Raz w życiu prowadziłem auto z prędkością 300. Powiedzial mi o tym kumpel siedzacy obok bo nie miałem odwagi zdjąć wzroku z drogi by spojrzec na licznik.
@Ofszorowiec: To chyba jakimiś bocznymi drogami jechałeś :P Raz w życiu rozpędziłem się do 250 - maksymalnej w moim aucie, na drodze ekspresowej i szczerze mówiąc byłem zawiedziony. Nie było fajerwerków, właściwie nie było jakiejś większej różnicy niż przy 140, tylko większy hałas z zewnątrz.
R1, czy inna maszyna tej klasy, to imponujący kawał techniki. Wsiadając na R1 miałem wrażenie jakbym w ogóle pierwszy raz na motocykl wsiadał, nawet zmiany biegów musiałem się uczyć od nowa, bo to potwornie przyspiesza i potwornie hamuje silnikiem. Za to maszyna lekka jak z kartonu, hamulce jak kotwica, a nierówności nawierzchni objawiają się tylko widocznym ruchem teleskopów, będąc niemal niewyczuwalne. Magia.
trochę zbaczając z tematu, nie jestem fanem mercedesa, ale trzeba im przyznać, że mają świetnych fachowców od wydechu.
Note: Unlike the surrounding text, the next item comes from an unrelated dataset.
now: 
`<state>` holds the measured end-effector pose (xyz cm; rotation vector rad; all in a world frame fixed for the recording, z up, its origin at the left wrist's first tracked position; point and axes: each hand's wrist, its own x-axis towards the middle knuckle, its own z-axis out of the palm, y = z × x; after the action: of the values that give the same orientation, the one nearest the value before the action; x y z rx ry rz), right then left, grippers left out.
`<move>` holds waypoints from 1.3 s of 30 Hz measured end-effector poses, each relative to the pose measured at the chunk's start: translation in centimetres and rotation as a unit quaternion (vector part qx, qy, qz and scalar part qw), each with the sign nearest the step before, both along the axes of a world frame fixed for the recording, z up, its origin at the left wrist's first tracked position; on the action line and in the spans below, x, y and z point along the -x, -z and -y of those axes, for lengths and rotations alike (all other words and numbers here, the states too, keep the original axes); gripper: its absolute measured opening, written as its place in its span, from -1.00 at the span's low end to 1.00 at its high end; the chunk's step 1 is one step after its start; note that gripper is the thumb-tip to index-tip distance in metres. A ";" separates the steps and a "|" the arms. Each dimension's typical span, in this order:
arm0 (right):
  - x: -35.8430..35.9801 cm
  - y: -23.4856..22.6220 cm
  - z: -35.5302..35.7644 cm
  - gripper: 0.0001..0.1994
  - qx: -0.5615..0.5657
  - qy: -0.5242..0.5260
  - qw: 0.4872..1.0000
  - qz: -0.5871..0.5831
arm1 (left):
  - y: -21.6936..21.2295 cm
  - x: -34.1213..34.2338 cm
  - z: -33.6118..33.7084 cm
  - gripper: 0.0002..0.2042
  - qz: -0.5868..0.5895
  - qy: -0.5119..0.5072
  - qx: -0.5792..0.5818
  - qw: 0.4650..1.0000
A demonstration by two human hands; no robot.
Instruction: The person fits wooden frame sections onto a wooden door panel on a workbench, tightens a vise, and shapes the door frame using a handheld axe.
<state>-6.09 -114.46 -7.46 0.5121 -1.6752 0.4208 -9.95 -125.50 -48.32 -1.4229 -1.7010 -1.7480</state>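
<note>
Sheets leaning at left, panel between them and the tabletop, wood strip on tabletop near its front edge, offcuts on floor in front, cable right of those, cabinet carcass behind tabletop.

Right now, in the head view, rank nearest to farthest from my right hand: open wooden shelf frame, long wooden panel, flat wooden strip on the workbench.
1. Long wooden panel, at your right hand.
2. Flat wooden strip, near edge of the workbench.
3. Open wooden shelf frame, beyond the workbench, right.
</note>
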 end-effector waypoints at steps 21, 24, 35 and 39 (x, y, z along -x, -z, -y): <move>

Ich auta w wersjach AMG brzmią po prostu rewelacyjnie!
@wildhoney: Tak jak pisałem, to kwestia gustu. Piszę to również z perspektywy człowieka, który słyszy te dźwięki non stop i niektóre najzwyczajniej w świecie przeszkadzają. Kiedy jedzie Ferrari i da po garach, to najchętniej rzuciłbym w niego jakąś cegłą. Lambo prawie na odcięciu, czy Amerykańskie v8 wchodzące na obroty, to aż mi się morda uśmiecha. Dźwięk GTR-a to już w ogóle porażka.
@wildhoney: Tak się składa, że słyszę kilka razy dziennie. Mieszkam przy Żurawiej. Taka ulica z trendi knajpami, gdzie zjeżdża się masa właścicieli takich samochodów. Pod domem często koczują spotterzy z aparatami ;) Dźwięk jest kwestią gustu. Dla mnie najlepiej brzmią Amerykańskie v8, AMG, Astony / Jagi i Lambo. Dźwięk Ferrari mnie drażni.
piękny słoneczny dzień, jesteś na drodze podporządkowanej, spoglądasz w lewo, spoglądasz w prawo, jeszcze raz w lewo i wyjeżdżasz. to był piękny, słoneczny dzień..
Komentarze (237)
najlepsze
@kwahoo2: Ale zauważ, że 299 km/h wskakuje na licznik przy 13 tys. obrotów, a silnik kręci się dalej co najmniej o 0,5 tys. - widać to od około 1:50.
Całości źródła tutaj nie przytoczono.